- _TASK_: For each line of the data below, copy it if it holds the word "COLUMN".

----

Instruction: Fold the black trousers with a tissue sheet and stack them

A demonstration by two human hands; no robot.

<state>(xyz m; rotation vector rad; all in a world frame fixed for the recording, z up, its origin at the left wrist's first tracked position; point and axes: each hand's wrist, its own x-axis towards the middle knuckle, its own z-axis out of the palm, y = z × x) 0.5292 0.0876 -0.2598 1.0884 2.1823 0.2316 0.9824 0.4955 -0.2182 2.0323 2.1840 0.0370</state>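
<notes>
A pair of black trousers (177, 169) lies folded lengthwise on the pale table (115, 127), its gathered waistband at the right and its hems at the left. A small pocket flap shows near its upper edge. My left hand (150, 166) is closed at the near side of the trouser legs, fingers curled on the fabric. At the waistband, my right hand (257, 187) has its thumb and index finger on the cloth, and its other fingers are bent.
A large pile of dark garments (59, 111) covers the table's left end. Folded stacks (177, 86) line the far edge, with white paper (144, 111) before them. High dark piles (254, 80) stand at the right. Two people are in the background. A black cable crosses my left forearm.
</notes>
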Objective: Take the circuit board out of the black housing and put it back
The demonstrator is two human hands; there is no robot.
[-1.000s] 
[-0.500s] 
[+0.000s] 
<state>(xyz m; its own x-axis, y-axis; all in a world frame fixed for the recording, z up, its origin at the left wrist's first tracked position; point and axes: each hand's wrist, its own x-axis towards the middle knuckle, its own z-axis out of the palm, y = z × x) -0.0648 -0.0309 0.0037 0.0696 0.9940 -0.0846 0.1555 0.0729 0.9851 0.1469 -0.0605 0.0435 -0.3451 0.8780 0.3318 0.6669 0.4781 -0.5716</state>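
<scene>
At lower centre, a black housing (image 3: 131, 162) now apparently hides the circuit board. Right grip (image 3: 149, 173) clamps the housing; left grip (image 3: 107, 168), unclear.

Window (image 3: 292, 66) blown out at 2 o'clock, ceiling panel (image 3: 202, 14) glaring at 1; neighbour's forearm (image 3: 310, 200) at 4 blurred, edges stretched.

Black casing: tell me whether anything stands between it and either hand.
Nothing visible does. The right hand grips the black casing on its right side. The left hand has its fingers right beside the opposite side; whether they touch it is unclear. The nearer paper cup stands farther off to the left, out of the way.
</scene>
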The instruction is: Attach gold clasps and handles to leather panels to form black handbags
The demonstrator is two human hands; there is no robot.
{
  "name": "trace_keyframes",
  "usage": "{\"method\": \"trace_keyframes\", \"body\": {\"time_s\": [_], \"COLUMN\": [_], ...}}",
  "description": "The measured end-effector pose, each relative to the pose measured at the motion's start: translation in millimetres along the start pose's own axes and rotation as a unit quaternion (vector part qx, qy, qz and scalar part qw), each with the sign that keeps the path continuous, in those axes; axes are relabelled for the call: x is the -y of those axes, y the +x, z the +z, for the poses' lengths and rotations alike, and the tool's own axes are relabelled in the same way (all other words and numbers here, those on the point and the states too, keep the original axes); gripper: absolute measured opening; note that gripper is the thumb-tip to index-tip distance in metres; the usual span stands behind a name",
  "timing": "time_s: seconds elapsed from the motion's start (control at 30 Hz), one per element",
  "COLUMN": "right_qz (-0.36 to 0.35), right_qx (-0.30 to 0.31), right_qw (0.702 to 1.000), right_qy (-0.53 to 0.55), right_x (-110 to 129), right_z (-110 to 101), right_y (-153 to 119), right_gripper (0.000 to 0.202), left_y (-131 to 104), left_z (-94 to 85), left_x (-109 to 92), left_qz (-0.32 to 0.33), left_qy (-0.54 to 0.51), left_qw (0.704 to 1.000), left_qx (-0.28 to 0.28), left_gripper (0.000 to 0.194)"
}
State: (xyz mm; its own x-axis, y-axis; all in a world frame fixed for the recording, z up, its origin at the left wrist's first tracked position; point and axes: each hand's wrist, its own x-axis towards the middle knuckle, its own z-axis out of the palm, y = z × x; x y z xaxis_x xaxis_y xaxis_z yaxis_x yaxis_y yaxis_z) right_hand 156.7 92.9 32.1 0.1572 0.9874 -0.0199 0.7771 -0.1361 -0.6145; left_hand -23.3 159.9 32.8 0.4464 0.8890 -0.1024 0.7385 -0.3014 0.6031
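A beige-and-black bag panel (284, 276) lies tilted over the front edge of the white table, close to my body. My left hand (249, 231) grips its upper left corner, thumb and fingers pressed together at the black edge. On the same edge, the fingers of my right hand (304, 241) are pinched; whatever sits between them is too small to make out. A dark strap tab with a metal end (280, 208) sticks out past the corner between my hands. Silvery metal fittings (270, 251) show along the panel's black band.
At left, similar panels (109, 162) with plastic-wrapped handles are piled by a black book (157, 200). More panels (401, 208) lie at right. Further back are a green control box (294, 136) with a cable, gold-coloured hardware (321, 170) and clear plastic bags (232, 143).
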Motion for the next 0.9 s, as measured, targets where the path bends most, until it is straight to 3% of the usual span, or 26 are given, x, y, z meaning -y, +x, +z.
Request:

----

- _TASK RESULT_:
  "usage": "{\"method\": \"trace_keyframes\", \"body\": {\"time_s\": [_], \"COLUMN\": [_], ...}}",
  "COLUMN": "right_qz (-0.36 to 0.35), right_qx (-0.30 to 0.31), right_qw (0.702 to 1.000), right_qy (-0.53 to 0.55), right_x (-110 to 129), right_z (-110 to 101), right_y (-153 to 119), right_gripper (0.000 to 0.202), left_y (-131 to 104), left_z (-94 to 85), left_x (-109 to 92), left_qz (-0.32 to 0.33), left_qy (-0.54 to 0.51), left_qw (0.704 to 1.000), left_qx (-0.28 to 0.28), left_gripper (0.000 to 0.194)"

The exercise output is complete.